▸ **Task to carry out**
The expected output is exactly the lines below, starting at the line with "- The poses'" and ending at the line with "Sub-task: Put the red", both included; no other line belongs in it.

[[ Input data, beginning ]]

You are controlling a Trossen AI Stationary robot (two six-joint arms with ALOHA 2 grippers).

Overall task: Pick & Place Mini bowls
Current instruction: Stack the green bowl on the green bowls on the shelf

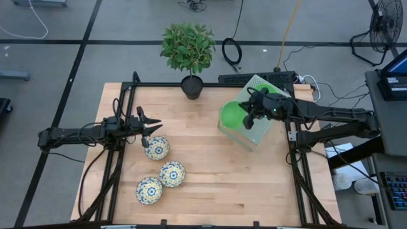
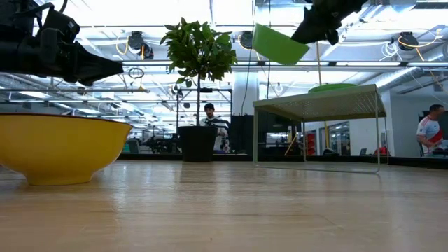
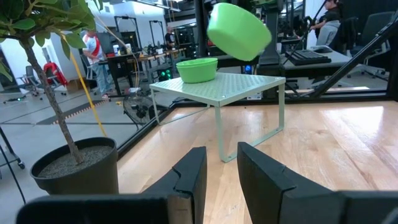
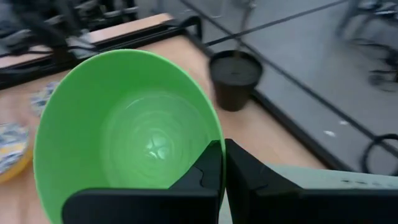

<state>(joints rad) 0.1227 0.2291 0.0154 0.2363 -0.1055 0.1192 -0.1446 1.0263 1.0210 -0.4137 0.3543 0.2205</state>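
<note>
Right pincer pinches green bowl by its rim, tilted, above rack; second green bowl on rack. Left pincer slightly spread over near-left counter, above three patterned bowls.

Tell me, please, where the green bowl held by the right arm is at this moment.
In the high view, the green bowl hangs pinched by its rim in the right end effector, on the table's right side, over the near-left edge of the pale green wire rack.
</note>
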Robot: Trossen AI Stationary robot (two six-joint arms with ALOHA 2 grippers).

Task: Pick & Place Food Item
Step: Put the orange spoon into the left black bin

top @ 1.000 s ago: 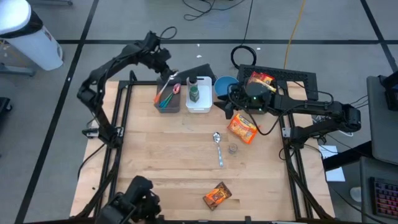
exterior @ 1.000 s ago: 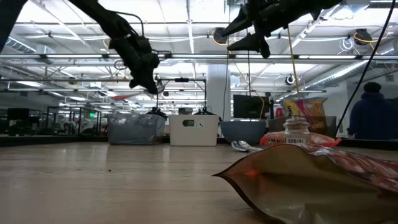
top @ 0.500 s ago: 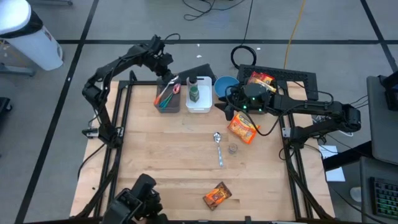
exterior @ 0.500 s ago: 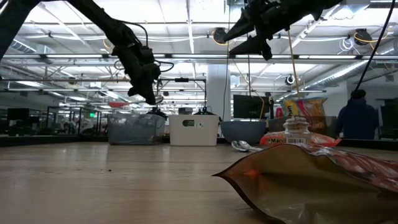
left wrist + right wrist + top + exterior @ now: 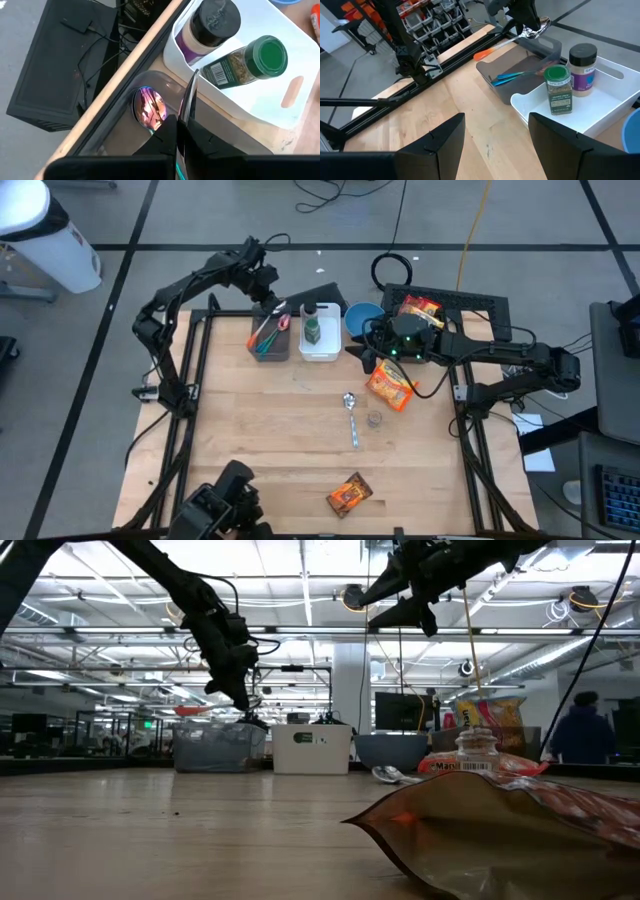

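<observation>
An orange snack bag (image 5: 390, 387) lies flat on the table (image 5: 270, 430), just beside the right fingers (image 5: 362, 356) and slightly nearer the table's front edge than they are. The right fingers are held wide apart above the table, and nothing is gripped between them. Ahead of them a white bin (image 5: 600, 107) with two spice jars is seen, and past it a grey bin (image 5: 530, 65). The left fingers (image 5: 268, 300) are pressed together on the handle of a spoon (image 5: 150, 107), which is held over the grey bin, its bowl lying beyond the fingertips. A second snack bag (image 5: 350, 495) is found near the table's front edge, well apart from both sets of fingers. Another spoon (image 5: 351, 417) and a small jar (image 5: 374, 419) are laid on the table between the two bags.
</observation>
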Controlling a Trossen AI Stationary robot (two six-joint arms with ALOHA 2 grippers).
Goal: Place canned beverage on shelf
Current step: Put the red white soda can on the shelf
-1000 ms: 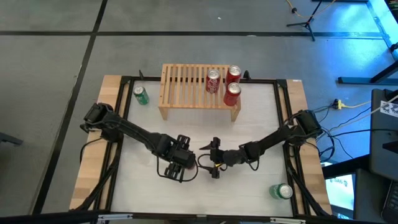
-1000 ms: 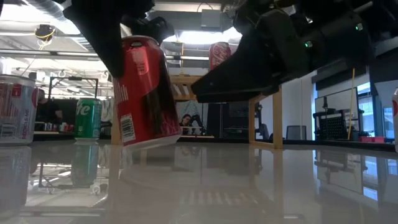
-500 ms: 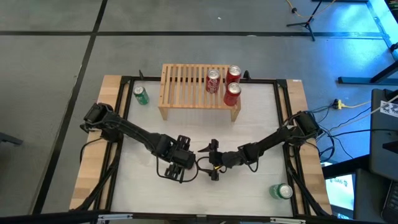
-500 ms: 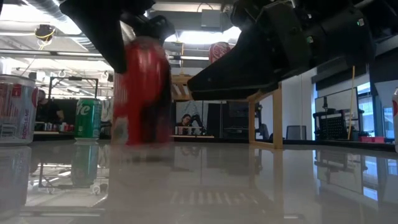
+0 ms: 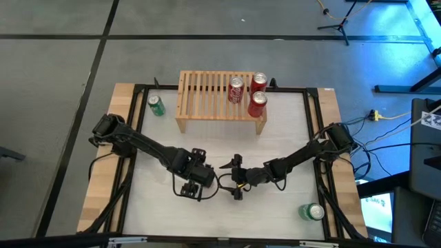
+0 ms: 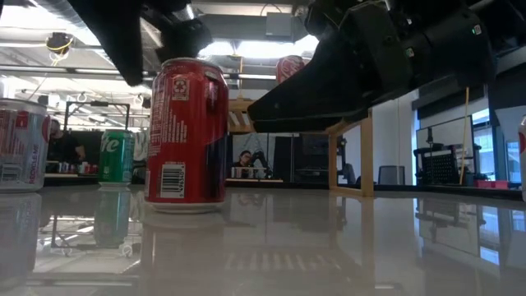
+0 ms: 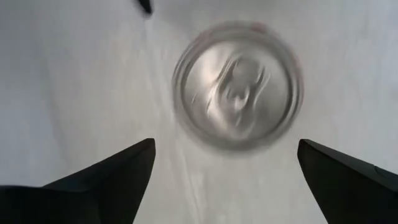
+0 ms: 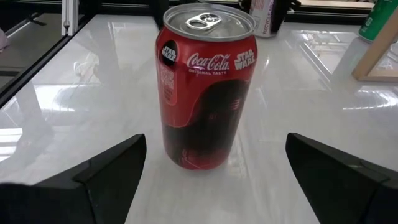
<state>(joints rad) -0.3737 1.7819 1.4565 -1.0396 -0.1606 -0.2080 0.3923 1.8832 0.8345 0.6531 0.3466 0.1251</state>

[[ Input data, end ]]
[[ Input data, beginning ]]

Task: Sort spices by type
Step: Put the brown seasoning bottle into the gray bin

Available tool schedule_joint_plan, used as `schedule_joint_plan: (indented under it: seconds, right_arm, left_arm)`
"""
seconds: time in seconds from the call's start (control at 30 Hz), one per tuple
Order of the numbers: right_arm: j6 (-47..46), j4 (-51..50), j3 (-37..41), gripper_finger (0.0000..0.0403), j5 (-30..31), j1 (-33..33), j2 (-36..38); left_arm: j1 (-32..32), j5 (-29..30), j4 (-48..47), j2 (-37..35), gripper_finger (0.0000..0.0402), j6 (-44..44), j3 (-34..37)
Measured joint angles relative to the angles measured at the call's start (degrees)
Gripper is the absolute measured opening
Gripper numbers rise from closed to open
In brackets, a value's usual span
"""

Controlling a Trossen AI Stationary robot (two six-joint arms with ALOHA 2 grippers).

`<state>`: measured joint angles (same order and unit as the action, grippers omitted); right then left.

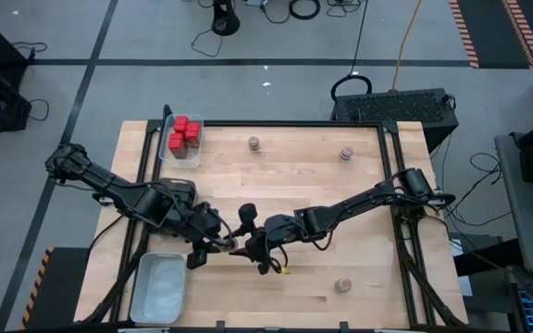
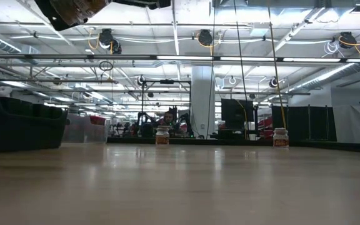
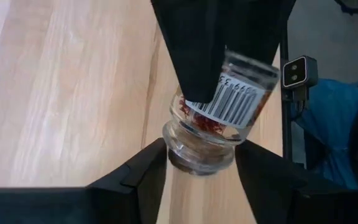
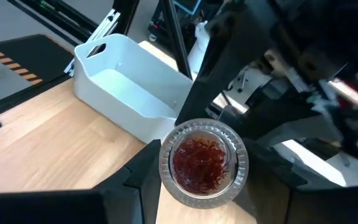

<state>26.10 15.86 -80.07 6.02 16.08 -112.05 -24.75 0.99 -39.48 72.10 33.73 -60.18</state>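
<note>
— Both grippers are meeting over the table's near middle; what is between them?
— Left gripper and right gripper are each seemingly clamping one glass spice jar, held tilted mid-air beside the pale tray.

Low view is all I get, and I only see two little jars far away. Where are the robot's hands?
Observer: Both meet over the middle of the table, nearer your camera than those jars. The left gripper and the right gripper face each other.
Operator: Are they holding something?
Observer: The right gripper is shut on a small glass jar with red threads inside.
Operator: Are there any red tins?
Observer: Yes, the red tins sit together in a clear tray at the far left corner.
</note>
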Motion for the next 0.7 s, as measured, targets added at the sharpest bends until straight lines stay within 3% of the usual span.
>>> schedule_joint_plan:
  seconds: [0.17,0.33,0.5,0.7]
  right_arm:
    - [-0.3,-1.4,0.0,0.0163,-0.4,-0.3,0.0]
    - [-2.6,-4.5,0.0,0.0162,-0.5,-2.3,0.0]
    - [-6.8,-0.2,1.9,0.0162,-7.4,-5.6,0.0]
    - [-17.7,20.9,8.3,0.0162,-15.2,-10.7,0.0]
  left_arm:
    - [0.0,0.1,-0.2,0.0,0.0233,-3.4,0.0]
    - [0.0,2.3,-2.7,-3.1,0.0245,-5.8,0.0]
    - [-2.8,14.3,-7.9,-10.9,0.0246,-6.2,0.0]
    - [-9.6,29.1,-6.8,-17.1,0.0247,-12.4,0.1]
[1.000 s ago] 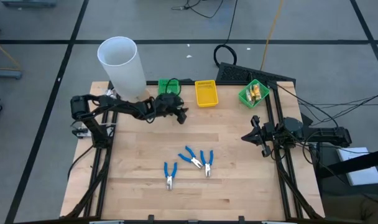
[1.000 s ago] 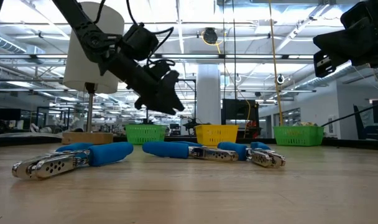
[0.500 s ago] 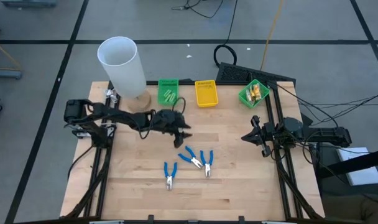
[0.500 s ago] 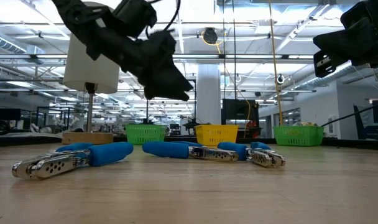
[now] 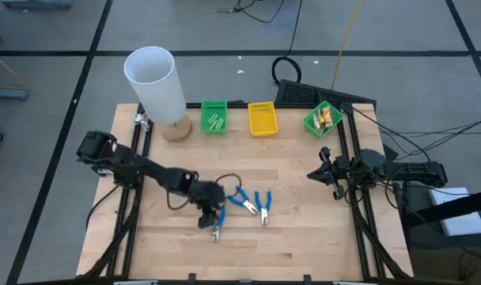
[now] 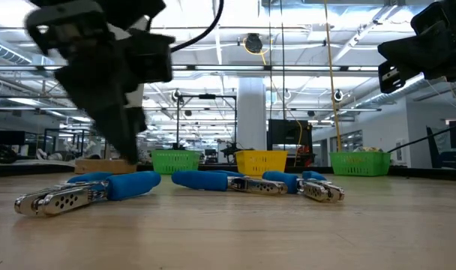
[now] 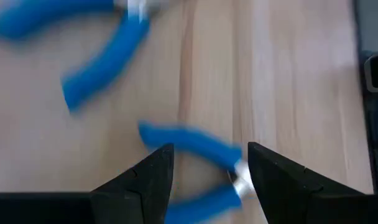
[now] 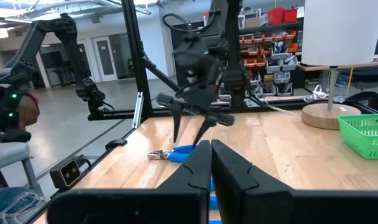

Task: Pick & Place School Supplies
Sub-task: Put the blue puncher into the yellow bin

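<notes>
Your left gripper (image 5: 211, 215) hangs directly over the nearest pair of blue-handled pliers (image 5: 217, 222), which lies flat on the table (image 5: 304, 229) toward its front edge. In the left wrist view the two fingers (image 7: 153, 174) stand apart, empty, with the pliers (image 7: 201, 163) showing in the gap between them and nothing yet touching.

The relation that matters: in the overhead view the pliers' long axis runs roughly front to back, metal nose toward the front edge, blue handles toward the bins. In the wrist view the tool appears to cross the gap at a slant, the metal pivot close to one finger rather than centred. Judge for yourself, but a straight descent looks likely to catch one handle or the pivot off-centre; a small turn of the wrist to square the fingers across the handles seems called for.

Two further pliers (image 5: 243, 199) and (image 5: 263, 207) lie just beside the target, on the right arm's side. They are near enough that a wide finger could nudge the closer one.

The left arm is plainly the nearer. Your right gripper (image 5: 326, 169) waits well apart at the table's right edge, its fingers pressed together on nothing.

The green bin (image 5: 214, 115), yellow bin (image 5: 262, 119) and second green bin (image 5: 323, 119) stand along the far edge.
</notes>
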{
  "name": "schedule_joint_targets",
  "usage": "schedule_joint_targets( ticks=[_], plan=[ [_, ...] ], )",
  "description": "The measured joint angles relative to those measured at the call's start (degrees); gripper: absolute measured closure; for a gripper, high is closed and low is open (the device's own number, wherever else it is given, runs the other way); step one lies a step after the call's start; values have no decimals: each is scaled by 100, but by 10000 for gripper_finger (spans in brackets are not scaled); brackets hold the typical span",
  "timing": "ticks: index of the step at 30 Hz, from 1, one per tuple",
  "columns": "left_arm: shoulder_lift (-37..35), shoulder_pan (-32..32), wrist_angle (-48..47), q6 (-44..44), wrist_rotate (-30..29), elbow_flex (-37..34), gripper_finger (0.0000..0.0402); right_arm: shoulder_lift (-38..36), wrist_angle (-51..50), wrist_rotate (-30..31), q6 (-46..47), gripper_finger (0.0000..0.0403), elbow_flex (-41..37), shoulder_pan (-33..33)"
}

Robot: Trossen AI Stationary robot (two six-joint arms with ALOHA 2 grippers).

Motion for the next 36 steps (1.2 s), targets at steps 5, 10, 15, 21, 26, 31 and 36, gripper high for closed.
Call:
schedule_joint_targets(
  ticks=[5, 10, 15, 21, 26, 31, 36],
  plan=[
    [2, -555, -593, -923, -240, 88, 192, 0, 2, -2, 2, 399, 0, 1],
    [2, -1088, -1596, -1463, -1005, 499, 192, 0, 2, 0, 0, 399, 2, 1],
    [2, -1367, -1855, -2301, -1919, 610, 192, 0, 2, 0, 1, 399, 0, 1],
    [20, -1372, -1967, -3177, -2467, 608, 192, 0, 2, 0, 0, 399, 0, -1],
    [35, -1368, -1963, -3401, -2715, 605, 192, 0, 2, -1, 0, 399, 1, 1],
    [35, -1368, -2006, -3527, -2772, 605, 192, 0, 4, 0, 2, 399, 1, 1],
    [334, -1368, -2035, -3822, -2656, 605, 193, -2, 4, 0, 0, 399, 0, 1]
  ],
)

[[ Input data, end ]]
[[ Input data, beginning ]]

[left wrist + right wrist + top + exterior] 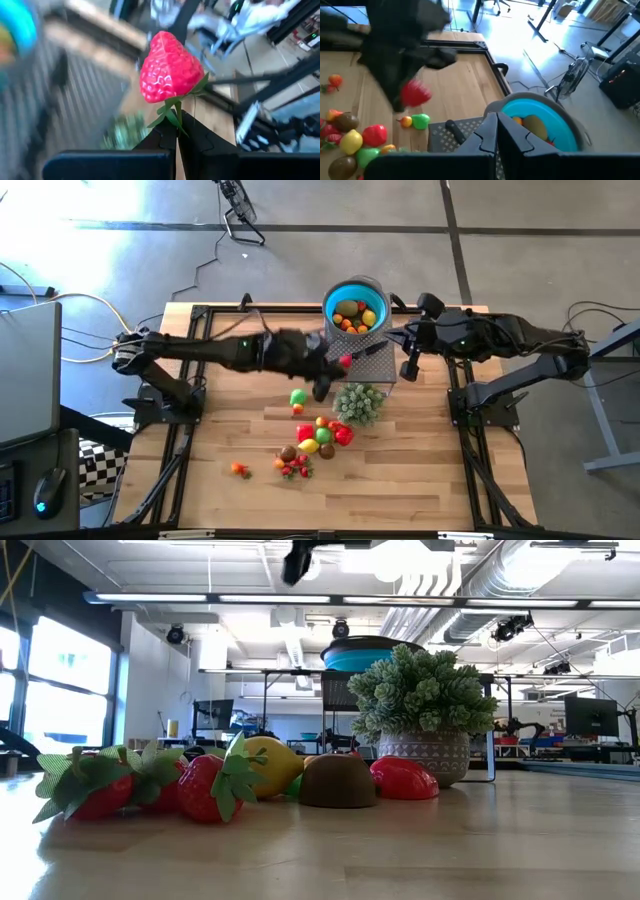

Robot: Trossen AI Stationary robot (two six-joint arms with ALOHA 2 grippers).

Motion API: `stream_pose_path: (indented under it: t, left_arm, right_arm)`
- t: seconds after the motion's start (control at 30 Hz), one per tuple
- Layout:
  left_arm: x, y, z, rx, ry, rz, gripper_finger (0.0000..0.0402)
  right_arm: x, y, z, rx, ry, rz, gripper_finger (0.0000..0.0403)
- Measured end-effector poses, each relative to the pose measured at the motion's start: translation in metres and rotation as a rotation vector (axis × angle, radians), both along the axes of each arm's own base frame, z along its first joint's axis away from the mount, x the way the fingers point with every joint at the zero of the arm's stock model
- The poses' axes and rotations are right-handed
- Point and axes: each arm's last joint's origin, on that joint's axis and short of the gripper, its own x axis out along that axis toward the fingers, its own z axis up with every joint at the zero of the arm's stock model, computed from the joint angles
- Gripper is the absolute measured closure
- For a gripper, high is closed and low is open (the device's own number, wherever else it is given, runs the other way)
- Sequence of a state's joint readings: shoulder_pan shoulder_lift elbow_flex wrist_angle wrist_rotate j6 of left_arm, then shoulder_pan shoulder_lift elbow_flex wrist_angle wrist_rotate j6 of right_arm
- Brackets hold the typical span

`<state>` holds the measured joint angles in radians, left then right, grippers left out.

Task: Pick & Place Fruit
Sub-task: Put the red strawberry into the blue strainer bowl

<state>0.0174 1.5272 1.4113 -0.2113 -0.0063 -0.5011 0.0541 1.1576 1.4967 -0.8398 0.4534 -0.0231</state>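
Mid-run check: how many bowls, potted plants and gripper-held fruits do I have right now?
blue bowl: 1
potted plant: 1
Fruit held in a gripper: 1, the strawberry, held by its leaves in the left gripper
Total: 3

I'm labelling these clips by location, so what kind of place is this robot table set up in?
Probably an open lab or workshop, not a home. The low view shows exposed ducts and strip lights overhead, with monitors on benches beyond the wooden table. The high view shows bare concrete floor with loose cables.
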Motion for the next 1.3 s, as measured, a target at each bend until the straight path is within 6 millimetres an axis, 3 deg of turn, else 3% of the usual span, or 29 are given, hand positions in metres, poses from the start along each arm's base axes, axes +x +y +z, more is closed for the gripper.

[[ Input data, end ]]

▸ **Answer below**
- The poses' axes and rotations are right-handed
- Point and axes: each arm's last joint's origin, on that joint's axis and short of the gripper, its own x axis out along that axis toward the fingers, its own z axis up with every joint at the zero of the arm's stock model, computed from the joint angles
- Gripper is the absolute measured closure
- For a gripper, high is closed and low is open (the device's own number, wherever else it is given, runs the other way)
- Sequence of a state's joint readings: shoulder_pan shoulder_lift elbow_flex wrist_angle wrist_rotate j6 of left_arm, then shoulder_pan shoulder_lift elbow_flex wrist_angle wrist_rotate j6 of right_arm
- Brackets hold the typical span

`<state>` holds the measured joint angles in radians, left then right, grippers left out.

Task: Pick & Place Fruit
Sub-task: Put the red strawberry into the blue strainer bowl

Work on the exercise is now concluded.